Activity: In the listing below, locate the lines that hold "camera" and copy them.
=== Data shown ===
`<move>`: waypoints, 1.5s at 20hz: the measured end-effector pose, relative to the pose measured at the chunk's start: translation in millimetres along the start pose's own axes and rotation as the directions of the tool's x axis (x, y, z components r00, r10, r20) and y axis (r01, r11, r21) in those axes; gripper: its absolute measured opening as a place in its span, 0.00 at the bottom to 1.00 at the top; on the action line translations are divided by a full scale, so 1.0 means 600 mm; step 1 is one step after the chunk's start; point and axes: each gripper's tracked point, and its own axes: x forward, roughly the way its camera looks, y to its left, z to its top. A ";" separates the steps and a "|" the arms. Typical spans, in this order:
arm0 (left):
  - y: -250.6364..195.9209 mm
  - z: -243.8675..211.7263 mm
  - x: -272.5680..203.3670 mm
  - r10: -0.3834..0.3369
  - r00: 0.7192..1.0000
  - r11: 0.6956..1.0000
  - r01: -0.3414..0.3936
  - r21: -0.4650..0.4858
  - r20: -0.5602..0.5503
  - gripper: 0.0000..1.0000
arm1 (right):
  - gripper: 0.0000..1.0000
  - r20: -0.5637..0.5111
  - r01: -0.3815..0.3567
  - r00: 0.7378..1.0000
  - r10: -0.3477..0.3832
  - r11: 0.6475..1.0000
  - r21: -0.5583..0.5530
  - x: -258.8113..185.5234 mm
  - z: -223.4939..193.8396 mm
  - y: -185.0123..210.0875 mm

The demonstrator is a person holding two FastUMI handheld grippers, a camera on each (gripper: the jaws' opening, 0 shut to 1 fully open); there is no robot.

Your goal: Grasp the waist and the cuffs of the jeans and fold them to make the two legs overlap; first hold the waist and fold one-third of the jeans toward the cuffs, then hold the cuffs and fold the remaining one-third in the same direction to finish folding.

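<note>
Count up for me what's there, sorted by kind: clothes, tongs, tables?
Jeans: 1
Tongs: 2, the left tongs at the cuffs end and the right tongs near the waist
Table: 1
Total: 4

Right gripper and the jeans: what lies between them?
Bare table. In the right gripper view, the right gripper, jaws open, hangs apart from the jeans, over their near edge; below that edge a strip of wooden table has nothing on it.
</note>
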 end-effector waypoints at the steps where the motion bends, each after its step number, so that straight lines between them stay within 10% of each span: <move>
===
Reply to the exercise:
`<move>`: waypoints, 1.5s at 20hz: the measured end-effector pose, relative to the pose measured at the chunk's start: translation in millimetres along the start pose's own axes and rotation as the directions of the tool's x axis (x, y, z components r00, r10, r20) and y axis (r01, r11, r21) in those axes; gripper: its absolute measured opening as a place in its span, 0.00 at the bottom to 1.00 at the top; on the action line translations are divided by a full scale, so 1.0 means 600 mm; step 1 is one step after the chunk's start; point and axes: each gripper's tracked point, and its own axes: x forward, roughly the way its camera looks, y to its left, z to its top. A ";" separates the steps and a "|" the arms. Typical spans, in this order:
The demonstrator is a person holding two FastUMI handheld grippers, a camera on each (gripper: the jaws' opening, 0 shut to 1 fully open); there is no robot.

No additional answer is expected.